**EXERCISE BRIEF**
In the listing below, the lines from the first through the one with "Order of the" are to be copied word for word.
◇ ◇ ◇ ◇ ◇
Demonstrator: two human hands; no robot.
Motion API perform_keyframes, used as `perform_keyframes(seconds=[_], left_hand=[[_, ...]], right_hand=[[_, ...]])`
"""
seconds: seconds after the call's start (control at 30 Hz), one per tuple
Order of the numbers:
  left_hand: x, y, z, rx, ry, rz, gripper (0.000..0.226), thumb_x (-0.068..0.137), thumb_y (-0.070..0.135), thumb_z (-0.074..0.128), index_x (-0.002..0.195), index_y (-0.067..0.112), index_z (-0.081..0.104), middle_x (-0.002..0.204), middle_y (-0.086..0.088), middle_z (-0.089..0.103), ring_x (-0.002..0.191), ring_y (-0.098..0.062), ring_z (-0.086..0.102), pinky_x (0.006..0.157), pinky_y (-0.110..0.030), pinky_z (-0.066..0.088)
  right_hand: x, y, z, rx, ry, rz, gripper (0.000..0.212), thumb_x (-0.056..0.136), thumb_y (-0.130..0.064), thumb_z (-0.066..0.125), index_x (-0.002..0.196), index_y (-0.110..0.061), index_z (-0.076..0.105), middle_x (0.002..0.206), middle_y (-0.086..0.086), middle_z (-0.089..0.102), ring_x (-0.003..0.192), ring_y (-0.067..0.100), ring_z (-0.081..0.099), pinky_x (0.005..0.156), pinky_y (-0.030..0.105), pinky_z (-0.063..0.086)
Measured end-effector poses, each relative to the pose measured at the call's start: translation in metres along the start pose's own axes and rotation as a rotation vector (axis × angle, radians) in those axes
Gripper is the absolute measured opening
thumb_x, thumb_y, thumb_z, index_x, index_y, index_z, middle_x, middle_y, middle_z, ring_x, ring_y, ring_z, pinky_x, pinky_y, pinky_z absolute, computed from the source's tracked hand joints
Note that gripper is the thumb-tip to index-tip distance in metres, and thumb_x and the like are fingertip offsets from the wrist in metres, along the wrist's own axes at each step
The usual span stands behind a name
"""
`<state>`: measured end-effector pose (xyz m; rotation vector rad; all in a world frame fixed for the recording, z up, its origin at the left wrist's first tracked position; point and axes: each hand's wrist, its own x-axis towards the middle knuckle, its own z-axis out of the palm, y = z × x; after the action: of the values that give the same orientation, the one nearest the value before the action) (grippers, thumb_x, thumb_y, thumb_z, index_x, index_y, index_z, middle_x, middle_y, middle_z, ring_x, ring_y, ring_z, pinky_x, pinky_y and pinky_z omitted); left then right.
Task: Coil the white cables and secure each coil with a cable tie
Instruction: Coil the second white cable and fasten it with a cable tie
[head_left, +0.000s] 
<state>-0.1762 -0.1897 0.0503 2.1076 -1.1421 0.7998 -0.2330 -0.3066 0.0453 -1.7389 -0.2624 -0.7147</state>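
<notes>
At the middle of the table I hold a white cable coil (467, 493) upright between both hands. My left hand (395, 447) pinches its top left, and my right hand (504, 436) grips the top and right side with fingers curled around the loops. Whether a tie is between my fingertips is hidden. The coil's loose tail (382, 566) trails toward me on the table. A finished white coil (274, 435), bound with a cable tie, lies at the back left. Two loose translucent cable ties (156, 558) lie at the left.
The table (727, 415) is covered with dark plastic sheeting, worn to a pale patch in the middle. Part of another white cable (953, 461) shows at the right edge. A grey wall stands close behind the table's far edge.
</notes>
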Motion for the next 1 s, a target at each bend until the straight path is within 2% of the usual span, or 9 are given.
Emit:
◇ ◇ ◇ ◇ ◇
**TASK RESPONSE**
Demonstrator: two human hands; no robot.
Motion API perform_keyframes, used as `perform_keyframes(seconds=[_], left_hand=[[_, ...]], right_hand=[[_, ...]])`
"""
seconds: seconds after the call's start (control at 30 Hz), one per tuple
Order of the numbers:

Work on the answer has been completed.